How to Unlearn the High‑Income = Expert Reflex
If you’re serious about ethics and personal development in global health, you have to actively kill this reflex in yourself.
Start with this mental model:
You are not the expert. You’re the guest with certain skills.
Concrete shifts that separate adults from ego tourists:
- Assume your local counterpart has seen more of these patients than you. Because they have.
- Ask, every time: “What do you usually do here?” before offering an alternative.
- Treat local guidelines as primary, your home guidelines as secondary references.
- Refuse to do procedures or make independent decisions that exceed your home scope of practice, even if people encourage you.
- Build projects that are co‑owned and locally led, with succession and funding plans that don’t depend on your annual two‑week visit.

That last point is where most “innovative” youth‑led global health ideas die. They’re not built to exist without the visiting hero.
If your project falls apart the second your return flight takes off, what you built wasn’t capacity. It was a performance.
Who You Should Be Learning From (Hint: Not Yourself)
Here’s the flip that actually helps your career long‑term: you will learn more from good LMIC clinicians about clinical reasoning under constraint than you ever will from another US or UK rotation.
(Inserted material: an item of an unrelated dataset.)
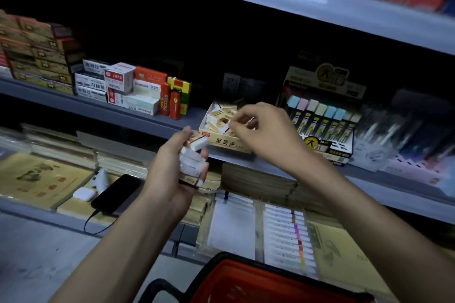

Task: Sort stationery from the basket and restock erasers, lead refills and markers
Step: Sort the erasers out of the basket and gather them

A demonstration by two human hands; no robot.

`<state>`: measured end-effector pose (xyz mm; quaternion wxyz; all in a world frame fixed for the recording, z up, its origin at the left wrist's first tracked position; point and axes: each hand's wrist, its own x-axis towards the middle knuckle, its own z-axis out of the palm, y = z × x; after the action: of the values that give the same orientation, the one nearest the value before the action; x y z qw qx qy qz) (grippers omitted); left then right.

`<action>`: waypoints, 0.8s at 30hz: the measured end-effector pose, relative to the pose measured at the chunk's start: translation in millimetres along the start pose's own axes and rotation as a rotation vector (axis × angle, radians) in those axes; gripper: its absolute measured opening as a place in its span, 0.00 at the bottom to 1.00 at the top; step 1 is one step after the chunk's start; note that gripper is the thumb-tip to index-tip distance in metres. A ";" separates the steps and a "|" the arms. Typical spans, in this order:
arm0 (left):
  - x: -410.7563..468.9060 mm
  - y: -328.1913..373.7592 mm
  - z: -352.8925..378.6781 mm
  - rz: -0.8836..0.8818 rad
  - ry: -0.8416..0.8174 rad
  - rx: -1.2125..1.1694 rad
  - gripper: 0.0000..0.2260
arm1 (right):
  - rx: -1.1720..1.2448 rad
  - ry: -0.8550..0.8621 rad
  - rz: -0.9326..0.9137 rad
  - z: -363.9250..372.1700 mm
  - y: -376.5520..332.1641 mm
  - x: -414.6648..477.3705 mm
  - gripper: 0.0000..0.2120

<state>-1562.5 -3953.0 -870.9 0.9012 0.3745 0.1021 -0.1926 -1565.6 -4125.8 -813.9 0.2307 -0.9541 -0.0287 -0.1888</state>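
Note:
My left hand [172, 167] grips a stack of several white erasers [193, 157] in front of the middle shelf. Just to its right, an open cream eraser box [221, 141] stands on the shelf edge, partly filled with erasers. My right hand [266, 128] hovers over that box and pinches one eraser [225, 128] between thumb and fingers. A display box of lead refills [322, 118] with pastel caps stands to the right of the eraser box. The red basket [258, 280] sits below at the frame's bottom edge.
Small red and white boxes [133, 88] and stacked brown cartons [34, 49] fill the shelf's left part. On the lower shelf lie a black phone [115, 193] with a cable, a white earbud case [83, 194], notebooks and paint tube sets [288, 236]. Blurred pens stand at the right.

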 end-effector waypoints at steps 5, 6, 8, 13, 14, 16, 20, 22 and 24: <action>-8.4 -8.7 15.3 0.062 -0.187 0.174 0.11 | 0.476 -0.204 0.193 7.2 -26.4 -20.2 0.10; -9.5 -10.0 17.0 0.068 -0.210 0.198 0.11 | 0.548 -0.209 0.224 7.4 -25.6 -21.8 0.10; -11.5 -12.4 18.1 0.054 -0.237 0.229 0.13 | 0.658 -0.189 0.288 4.9 -22.0 -24.4 0.09; -15.3 -20.5 20.9 -0.122 -0.159 0.128 0.15 | 0.740 -0.158 0.439 0.5 -9.6 -27.5 0.09; -14.6 -21.6 20.9 -0.158 -0.108 0.099 0.16 | 0.687 -0.099 0.426 0.8 -4.9 -26.0 0.08; -11.7 -21.5 18.9 -0.226 -0.035 0.019 0.17 | 0.513 0.046 0.339 -2.3 3.5 -20.4 0.05; -7.8 -15.9 16.3 -0.240 -0.004 -0.058 0.17 | 0.048 0.185 0.081 -4.0 13.4 -3.6 0.06; -6.6 -13.9 17.9 -0.229 0.005 -0.086 0.17 | -0.140 0.163 -0.003 -0.4 17.1 3.0 0.08; -6.9 -10.9 20.0 -0.226 0.014 -0.128 0.17 | -0.247 0.096 -0.031 2.5 19.3 5.8 0.10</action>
<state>-1572.6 -3972.5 -861.5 0.8952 0.3035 0.1620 -0.2832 -1556.6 -4142.1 -822.1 0.1095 -0.9645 -0.0086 -0.2400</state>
The best global health experiences I’ve seen HIC trainees have looked like this:
- They sit in the back of the outpatient clinic for the first week. No heroics. Just observation.
- They ask the post‑call intern how they survived last night and what they prioritized when the oxygen cylinders ran out.
- They watch how families actually make choices about care when they’re paying out of pocket and understand what “shared decision‑making” looks like without insurance buffers.
- They shut up when they want to critique “non‑evidence‑based decisions” and instead ask, “What happened last time you tried the other approach?”

Those people come home with a more sophisticated understanding of medicine, ethics, and health systems. They become better clinicians at home too—because they’ve seen what happens when guidelines collide with reality.
They also tend to be the ones who stop centering themselves in every global health narrative. Which is progress.
The Bottom Line
Being from a high‑income country doesn’t make you the expert. It makes you the one with power, mobility, and access to prestige systems. That’s not the same thing.
If you remember nothing else:
- Expertise in global health is contextual, not imported. Local clinicians and communities usually hold the real operational knowledge.
- HIC status often correlates with blind spots—overreliance on expensive care, weak primary care, and distorted incentives—not with universal best practice.
- Ethical global health work starts when you stop assuming you’re the expert and start acting like a guest with specific, limited skills who’s accountable to the people already there.